─── Material for this task
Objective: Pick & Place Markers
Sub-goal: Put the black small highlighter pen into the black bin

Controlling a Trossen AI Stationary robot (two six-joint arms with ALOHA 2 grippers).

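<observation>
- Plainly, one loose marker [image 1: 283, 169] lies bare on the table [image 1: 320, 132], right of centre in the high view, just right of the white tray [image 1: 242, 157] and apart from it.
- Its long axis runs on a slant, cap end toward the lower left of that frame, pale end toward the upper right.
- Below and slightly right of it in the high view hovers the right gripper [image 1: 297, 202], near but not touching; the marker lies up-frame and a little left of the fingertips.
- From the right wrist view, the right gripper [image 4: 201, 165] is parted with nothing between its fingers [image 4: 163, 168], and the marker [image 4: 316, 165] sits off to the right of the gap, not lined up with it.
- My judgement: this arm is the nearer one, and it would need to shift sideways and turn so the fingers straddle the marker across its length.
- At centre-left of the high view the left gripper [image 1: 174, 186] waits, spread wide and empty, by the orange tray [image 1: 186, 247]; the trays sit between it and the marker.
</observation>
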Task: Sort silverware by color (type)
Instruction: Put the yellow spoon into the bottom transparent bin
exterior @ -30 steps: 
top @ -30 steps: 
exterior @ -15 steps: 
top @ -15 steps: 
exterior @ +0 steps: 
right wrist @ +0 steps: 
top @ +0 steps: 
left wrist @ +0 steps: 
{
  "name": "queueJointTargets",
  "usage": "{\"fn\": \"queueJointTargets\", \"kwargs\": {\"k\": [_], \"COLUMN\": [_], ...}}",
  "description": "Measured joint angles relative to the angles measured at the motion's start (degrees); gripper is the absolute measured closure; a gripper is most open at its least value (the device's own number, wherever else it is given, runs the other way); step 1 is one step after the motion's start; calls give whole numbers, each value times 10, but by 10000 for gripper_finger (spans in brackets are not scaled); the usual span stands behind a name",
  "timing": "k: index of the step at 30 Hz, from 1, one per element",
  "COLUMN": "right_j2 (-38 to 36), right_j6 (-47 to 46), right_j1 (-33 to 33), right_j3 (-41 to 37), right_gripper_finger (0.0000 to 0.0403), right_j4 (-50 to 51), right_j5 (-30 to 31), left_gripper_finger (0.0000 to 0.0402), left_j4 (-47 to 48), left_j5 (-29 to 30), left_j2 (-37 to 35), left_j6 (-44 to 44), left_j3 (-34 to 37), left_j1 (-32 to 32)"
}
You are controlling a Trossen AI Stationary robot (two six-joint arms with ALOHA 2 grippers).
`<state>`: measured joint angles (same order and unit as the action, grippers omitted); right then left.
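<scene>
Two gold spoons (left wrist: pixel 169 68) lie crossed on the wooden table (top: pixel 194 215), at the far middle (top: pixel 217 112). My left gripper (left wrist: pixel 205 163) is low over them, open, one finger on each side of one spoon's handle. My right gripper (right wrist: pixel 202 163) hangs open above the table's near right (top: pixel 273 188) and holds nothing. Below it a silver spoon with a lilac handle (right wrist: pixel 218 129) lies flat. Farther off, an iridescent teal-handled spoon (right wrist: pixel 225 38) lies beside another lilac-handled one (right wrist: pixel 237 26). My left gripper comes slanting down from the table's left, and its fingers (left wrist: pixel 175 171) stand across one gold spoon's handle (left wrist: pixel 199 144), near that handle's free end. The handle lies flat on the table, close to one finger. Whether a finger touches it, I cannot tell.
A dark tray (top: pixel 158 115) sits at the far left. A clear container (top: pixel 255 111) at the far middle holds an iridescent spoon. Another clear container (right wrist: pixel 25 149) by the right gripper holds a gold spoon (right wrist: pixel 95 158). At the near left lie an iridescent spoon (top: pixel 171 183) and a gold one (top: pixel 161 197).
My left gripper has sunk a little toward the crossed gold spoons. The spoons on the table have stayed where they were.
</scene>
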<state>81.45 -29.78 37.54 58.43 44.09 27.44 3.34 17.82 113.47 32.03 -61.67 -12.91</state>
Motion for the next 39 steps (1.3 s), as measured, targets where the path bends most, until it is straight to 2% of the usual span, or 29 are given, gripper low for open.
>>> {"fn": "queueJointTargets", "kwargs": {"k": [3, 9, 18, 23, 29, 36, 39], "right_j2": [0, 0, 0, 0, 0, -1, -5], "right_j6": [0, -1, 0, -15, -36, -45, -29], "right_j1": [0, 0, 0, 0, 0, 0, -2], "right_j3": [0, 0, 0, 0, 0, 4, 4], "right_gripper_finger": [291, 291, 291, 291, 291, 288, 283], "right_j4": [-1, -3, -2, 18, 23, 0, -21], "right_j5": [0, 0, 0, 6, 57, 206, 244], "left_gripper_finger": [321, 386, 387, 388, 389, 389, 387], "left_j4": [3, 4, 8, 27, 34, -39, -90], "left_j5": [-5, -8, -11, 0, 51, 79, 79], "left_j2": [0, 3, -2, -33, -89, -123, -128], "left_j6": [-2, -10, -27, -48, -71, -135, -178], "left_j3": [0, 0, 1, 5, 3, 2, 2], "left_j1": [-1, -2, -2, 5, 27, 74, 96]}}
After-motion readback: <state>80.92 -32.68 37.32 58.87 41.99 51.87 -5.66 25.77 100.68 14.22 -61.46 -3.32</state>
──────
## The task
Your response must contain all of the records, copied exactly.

## Answer to the exercise
Objective: Pick & Place Markers
Sub-goal: Put the black small highlighter pen into the black bin

Controlling a Trossen AI Stationary robot (two six-joint arms with ALOHA 2 grippers).

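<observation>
- Plainly, one loose marker [image 1: 283, 169] lies bare on the table [image 1: 320, 132], right of centre in the high view, just right of the white tray [image 1: 242, 157] and apart from it.
- Its long axis runs on a slant, cap end toward the lower left of that frame, pale end toward the upper right.
- Below and slightly right of it in the high view hovers the right gripper [image 1: 297, 202], near but not touching; the marker lies up-frame and a little left of the fingertips.
- From the right wrist view, the right gripper [image 4: 201, 165] is parted with nothing between its fingers [image 4: 163, 168], and the marker [image 4: 316, 165] sits off to the right of the gap, not lined up with it.
- My judgement: this arm is the nearer one, and it would need to shift sideways and turn so the fingers straddle the marker across its length.
- At centre-left of the high view the left gripper [image 1: 174, 186] waits, spread wide and empty, by the orange tray [image 1: 186, 247]; the trays sit between it and the marker.
</observation>
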Task: Sort silverware by color (type)
Instruction: Put the yellow spoon into the bottom transparent bin
exterior @ -30 steps: 
top @ -30 steps: 
exterior @ -15 steps: 
top @ -15 steps: 
exterior @ +0 steps: 
right wrist @ +0 steps: 
top @ +0 steps: 
left wrist @ +0 steps: 
{
  "name": "queueJointTargets",
  "usage": "{\"fn\": \"queueJointTargets\", \"kwargs\": {\"k\": [_], \"COLUMN\": [_], ...}}",
  "description": "Measured joint angles relative to the angles measured at the motion's start (degrees); gripper is the absolute measured closure; a gripper is most open at its least value (the device's own number, wherever else it is given, runs the other way); step 1 is one step after the motion's start; calls give whole numbers, each value times 10, but by 10000 for gripper_finger (spans in brackets are not scaled); the usual span stands behind a name",
  "timing": "k: index of the step at 30 Hz, from 1, one per element",
  "COLUMN": "right_j2 (-38 to 36), right_j6 (-47 to 46), right_j1 (-33 to 33), right_j3 (-41 to 37), right_gripper_finger (0.0000 to 0.0403), right_j4 (-50 to 51), right_j5 (-30 to 31), left_gripper_finger (0.0000 to 0.0402), left_j4 (-47 to 48), left_j5 (-29 to 30), left_j2 (-37 to 35), left_j6 (-44 to 44), left_j3 (-34 to 37), left_j1 (-32 to 32)"
}
You are controlling a Trossen AI Stationary robot (two six-joint arms with ALOHA 2 grippers).
`<state>`: measured joint angles (same order and unit as the action, grippers omitted); right then left.
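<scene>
Two gold spoons (left wrist: pixel 169 68) lie crossed on the wooden table (top: pixel 194 215), at the far middle (top: pixel 217 112). My left gripper (left wrist: pixel 205 163) is low over them, open, one finger on each side of one spoon's handle. My right gripper (right wrist: pixel 202 163) hangs open above the table's near right (top: pixel 273 188) and holds nothing. Below it a silver spoon with a lilac handle (right wrist: pixel 218 129) lies flat. Farther off, an iridescent teal-handled spoon (right wrist: pixel 225 38) lies beside another lilac-handled one (right wrist: pixel 237 26). My left gripper comes slanting down from the table's left, and its fingers (left wrist: pixel 175 171) stand across one gold spoon's handle (left wrist: pixel 199 144), near that handle's free end. The handle lies flat on the table, close to one finger. Whether a finger touches it, I cannot tell.
A dark tray (top: pixel 158 115) sits at the far left. A clear container (top: pixel 255 111) at the far middle holds an iridescent spoon. Another clear container (right wrist: pixel 25 149) by the right gripper holds a gold spoon (right wrist: pixel 95 158). At the near left lie an iridescent spoon (top: pixel 171 183) and a gold one (top: pixel 161 197).
My left gripper has sunk a little toward the crossed gold spoons. The spoons on the table have stayed where they were.
</scene>
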<state>81.45 -29.78 37.54 58.43 44.09 27.44 3.34 17.82 113.47 32.03 -61.67 -12.91</state>
Motion for the next 39 steps (1.3 s), as measured, targets where the path bends most, until it is straight to 2% of the usual span, or 29 are given, gripper low for open.
>>> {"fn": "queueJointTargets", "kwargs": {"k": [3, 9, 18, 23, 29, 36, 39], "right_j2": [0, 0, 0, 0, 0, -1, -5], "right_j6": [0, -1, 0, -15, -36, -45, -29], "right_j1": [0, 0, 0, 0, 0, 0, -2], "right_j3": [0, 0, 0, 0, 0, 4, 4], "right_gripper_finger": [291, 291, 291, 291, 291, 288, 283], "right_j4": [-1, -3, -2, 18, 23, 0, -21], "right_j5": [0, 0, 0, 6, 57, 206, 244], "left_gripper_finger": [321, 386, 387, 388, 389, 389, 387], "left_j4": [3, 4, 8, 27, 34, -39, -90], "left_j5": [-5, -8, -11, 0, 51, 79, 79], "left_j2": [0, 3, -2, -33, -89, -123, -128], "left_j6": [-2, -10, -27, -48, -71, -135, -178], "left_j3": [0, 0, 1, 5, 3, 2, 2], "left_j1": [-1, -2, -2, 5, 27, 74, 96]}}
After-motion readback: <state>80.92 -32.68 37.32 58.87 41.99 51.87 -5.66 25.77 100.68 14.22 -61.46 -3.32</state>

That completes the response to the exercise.